- [Assignment]:
Write out the data below exactly, beginning with the first line and ending once the line that has "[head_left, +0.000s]" is written.

Segment Open

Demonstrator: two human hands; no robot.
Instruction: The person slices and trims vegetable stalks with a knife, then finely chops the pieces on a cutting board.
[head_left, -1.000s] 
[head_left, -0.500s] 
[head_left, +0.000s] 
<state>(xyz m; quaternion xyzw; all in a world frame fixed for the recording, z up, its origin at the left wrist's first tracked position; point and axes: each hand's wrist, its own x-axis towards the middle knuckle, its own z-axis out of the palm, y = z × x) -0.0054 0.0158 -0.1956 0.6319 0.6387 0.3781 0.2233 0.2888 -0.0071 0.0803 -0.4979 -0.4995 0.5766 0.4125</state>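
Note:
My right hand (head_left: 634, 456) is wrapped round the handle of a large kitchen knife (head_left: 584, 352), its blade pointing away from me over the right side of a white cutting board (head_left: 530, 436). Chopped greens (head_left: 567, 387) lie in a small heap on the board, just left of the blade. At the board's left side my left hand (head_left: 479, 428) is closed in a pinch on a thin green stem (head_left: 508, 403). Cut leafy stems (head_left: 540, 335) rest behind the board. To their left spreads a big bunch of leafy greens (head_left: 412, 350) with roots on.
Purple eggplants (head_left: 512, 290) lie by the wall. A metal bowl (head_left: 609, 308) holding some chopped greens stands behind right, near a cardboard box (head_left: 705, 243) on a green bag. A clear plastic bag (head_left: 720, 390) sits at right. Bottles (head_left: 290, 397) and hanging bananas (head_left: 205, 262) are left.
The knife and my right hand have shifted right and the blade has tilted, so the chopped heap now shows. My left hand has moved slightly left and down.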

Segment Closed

- [Solution for this task]:
Demonstrator: two human hands; no robot.
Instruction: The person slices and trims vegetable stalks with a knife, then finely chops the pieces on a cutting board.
[head_left, -1.000s] 
[head_left, -0.500s] 
[head_left, +0.000s] 

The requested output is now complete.